5.2. D'après l'art. 179 al. 1 LDIP, les arbitres sont nommés conformément à la convention des parties. En vertu de son art. R27, 1ère phrase, le Code s'applique lorsque les parties sont convenues de soumettre au TAS un litige relatif au sport. Ainsi en va-t-il en l'espèce.

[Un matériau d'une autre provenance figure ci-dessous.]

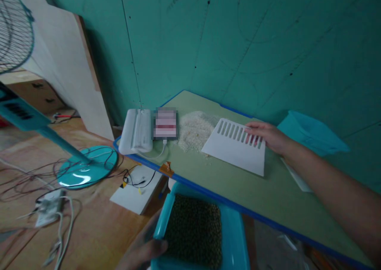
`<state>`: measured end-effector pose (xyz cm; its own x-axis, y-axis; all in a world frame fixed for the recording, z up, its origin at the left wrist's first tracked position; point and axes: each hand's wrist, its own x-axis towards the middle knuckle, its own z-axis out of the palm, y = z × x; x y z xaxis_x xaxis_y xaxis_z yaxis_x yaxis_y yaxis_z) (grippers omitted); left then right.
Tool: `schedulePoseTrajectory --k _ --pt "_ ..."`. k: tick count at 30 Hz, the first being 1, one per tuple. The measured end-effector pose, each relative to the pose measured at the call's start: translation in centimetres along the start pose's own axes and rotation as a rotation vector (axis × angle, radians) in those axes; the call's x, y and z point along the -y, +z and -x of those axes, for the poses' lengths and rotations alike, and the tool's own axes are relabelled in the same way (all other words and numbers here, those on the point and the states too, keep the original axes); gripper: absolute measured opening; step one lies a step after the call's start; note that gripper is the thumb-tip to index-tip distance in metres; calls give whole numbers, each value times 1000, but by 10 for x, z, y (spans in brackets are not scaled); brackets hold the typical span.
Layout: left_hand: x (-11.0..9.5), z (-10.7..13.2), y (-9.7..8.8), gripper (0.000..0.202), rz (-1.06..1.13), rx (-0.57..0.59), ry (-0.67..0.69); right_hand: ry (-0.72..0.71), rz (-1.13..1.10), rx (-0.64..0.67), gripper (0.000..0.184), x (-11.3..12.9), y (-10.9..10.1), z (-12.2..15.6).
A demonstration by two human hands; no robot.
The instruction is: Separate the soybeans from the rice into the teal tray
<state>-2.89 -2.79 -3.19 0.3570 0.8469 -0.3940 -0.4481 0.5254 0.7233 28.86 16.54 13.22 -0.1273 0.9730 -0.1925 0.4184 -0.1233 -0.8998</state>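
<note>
My left hand (145, 248) grips the left rim of a turquoise plastic basin (236, 238), held just below the table's front edge. Inside the basin lies a dark mass of small grains, perhaps beans (193, 230). Over the table, my right hand (264, 134) is closed on the slotted edge of a flat white plastic board (238, 153) with a row of long slots. The board's left corner is beside a heap of pale, rice-like grains (195, 131). A few loose grains lie in front of the heap.
At the table's (184, 162) left end are a white case (136, 131) and a pixelated device (165, 124) with a white cable. A turquoise bag (312, 133) lies at the back right. On the floor stand a fan (87, 166), tangled cables and a power strip (50, 208). A green wall borders the table.
</note>
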Motion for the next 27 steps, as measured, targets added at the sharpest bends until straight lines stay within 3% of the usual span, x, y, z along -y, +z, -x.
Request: schedulePoseTrajectory --k 7,12,20,27 --pt "4 1 -8 52 -71 -39 -23 -10 11 52 19 4 5 2" --pt "-3 5 -13 61 -135 -50 -35 -41 11 -10 18 2 -3 3" --pt "7 -5 0 54 -8 -27 34 -6 41 2 19 -8 -6 8" --pt "4 1 1 48 -45 -5 33 3 16 39 20 -9 -4 9"
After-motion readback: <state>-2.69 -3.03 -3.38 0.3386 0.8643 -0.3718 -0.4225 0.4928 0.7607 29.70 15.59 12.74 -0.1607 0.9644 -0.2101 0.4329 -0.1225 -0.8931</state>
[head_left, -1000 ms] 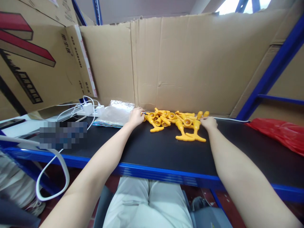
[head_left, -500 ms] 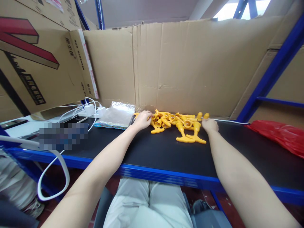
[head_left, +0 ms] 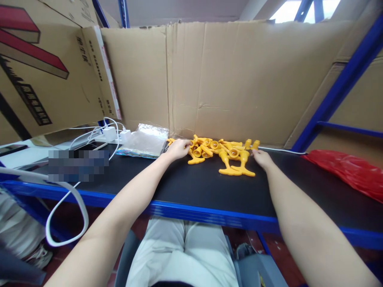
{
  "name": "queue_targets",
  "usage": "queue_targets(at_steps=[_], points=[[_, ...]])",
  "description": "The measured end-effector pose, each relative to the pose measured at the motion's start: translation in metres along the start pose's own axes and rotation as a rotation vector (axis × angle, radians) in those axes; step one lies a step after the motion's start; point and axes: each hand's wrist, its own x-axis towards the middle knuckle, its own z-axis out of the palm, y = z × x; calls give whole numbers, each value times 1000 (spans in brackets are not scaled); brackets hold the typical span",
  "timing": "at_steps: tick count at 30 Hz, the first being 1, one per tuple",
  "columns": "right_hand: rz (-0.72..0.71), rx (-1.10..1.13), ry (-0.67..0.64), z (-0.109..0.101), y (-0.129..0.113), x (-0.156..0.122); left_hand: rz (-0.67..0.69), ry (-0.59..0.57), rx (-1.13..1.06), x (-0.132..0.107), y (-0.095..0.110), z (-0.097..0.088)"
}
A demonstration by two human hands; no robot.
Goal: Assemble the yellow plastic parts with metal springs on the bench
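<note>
A pile of yellow T-shaped plastic pieces [head_left: 226,161] with hollow cup-like ends lies on the black tabletop [head_left: 203,187]. At the pile's left edge is my left hand [head_left: 178,149], fingers curled in against the pieces; whatever they grip is hidden. Another bit of yellow shows just behind that hand. On the opposite side my right hand [head_left: 262,158] has its fingers closed at the base of an upright yellow piece [head_left: 256,144]. Two pieces at the front of the pile point their crossbars towards me.
A clear, silvery plastic bag [head_left: 145,141] lies left of the pile. Beyond it are white chargers [head_left: 110,133] with tangled cables and a blurred-out item. A red plastic bag [head_left: 344,171] lies at the right. A cardboard wall [head_left: 239,79] stands behind, and a blue beam [head_left: 209,213] edges the table.
The view has shifted slightly. My right hand has drawn a little away from the front pieces, with its fingers still at the upright one. The left hand stays at the pile's edge.
</note>
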Motion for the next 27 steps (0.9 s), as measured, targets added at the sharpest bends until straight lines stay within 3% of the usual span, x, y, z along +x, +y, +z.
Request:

L'art. R40.1 du Code (version 2010) prévoit que, si la convention d'arbitrage ne précise pas le nombre d'arbitres, le président de la Chambre en décide. L'art. R40.2 fixe le mode de désignation du ou des arbitres. En l'occurrence, la convention d'arbitrage, insérée dans le contrat du 17 janvier 2011 signé par les parties, prévoit que la Formation du TAS appelée à trancher les différends qui pourraient naître entre celles-ci sera composée de trois arbitres. Il ressort du texte même de l'art. R40.1 du Code que l'intervention du président de la Chambre revêt un caractère subsidiaire, partant qu'elle n'a pas lieu d'être lorsque les parties sont convenues du nombre d'arbitres. Il est, dès lors, indéniable que le président de la Chambre a méconnu le principe de l'autonomie en désignant un arbitre unique contrairement à la volonté des parties exprimée dans la clause compromissoire. De ce fait, la sentence finale formant l'objet du présent recours a été rendue par un arbitre unique irrégulièrement désigné puisqu'elle aurait dû émaner d'une Formation de trois arbitres. Il s'agit là d'un vice qui entre dans les prévisions de l'art. 190 al. 2 let. a LDIP, comme le souligne à juste titre la recourante.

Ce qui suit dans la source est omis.